Reads a JSON-formatted SQuAD file and returns a Dataset where the Instances have four fields: * question_with_context, a TextField that contains the concatenation of question and context, * answer_span, a SpanField into the question TextField denoting the answer. * context_span a SpanField into the question TextField denoting the context, i.e., the part of the text that potential answers can come from. * A MetadataField that stores the instance's ID, the original question, the original passage text, both of these in tokenized form, and the gold answer strings, accessible as metadata['id'], metadata['question'], metadata['context'], metadata['question_tokens'], metadata['context_tokens'], and ``metadata['answers']. This is so that we can more easily use the official SQuAD evaluation script to get metrics.

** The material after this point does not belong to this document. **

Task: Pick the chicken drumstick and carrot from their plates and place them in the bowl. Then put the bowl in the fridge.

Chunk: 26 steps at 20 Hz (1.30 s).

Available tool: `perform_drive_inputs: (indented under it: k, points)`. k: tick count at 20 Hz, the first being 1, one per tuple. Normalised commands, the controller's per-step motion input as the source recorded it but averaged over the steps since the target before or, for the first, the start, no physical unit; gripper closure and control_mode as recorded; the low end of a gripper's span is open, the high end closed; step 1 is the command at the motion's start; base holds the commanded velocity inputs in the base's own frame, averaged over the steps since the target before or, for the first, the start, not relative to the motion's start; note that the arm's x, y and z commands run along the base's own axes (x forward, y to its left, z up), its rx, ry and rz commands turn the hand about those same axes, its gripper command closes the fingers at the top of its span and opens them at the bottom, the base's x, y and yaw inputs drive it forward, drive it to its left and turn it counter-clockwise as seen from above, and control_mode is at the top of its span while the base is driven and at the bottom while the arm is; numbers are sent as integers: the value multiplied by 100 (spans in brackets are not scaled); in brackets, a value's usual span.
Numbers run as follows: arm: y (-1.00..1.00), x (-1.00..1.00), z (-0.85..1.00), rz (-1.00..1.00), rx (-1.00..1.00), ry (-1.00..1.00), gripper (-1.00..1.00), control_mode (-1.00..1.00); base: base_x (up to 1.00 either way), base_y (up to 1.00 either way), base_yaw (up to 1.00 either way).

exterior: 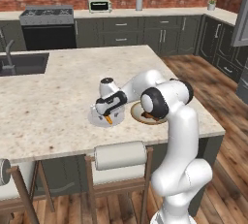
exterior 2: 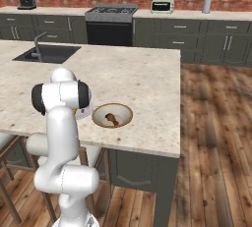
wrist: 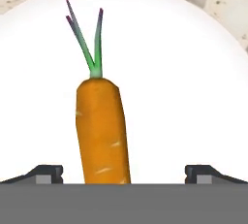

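Pincer (wrist: 124, 172) wide open, straddling carrot (wrist: 102, 131) on white plate (wrist: 193, 72) for grasp; drumstick (exterior 2: 111, 119) already in bowl (exterior 2: 112, 115).

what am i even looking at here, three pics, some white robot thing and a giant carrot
It is one white robot arm in a simulated kitchen, seen by three cameras. Two ride behind the arm, left and right, looking over the island counter. The third sits on the hand, so the carrot looks huge. The carrot lies on a pale plate, between the open fingertips, not gripped. Beside that plate stands a tan bowl with the brown chicken drumstick already in it. The hand holds nothing.
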Motion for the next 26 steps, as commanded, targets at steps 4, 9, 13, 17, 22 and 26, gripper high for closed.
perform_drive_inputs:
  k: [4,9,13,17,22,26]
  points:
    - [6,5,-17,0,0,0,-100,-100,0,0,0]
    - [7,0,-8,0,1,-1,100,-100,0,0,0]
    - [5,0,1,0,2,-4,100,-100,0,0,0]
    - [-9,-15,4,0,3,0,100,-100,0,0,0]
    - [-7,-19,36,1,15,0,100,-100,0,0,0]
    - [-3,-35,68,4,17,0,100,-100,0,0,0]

We also support limiting the maximum length for the question. When the context+question is too long, we run a sliding window over the context and emit multiple instances for a single question. At training time, we only emit instances that contain a gold answer. At test time, we emit all instances. As a result, the per-instance metrics you get during training and evaluation don't correspond 100% to the SQuAD task. To get a final number, you have to run the script in scripts/transformer_qa_eval.py.

Parameters

  • transformer_model_name : str, optional (default = 'bert-base-cased')
    This reader chooses tokenizer and token indexer according to this setting.
  • length_limit : int, optional (default = 384)
    We will make sure that the length of context+question never exceeds this many word pieces.
  • stride : int, optional (default = 128)
    When context+question are too long for the length limit, we emit multiple instances for one question, where the context is shifted. This parameter specifies the overlap between the shifted context window. It is called "stride" instead of "overlap" because that's what it's called in the original huggingface implementation.
  • skip_invalid_examples : bool, optional (default = False)
    If this is true, we will skip examples that don't have a gold answer. You should set this to True during training, and False any other time.
  • max_query_length : int, optional (default = 64)
    The maximum number of wordpieces dedicated to the question. If the question is longer than this, it will be truncated.

make_instances#

class TransformerSquadReader(DatasetReader):
 | ...
 | def make_instances(
 |     self,
 |     qid: str,
 |     question: str,
 |     answers: List[str],
 |     context: str,
 |     first_answer_offset: Optional[int]
 | ) -> Iterable[Instance]

tokenize context by spaces first, and then with the wordpiece tokenizer For RoBERTa, this produces a bug where every token is marked as beginning-of-sentence. To fix it, we detect whether a space comes before a word, and if so, add "a " in front of the word.

text_to_instance#

class TransformerSquadReader(DatasetReader):
 | ...
 | @overrides
 | def text_to_instance(
 |     self,
 |     question: str,
 |     tokenized_question: List[Token],
 |     context: str,
 |     tokenized_context: List[Token],
 |     answers: List[str],
 |     token_answer_span: Optional[Tuple[int, int]],
 |     additional_metadata: Dict[str, Any] = None
 | ) -> Instance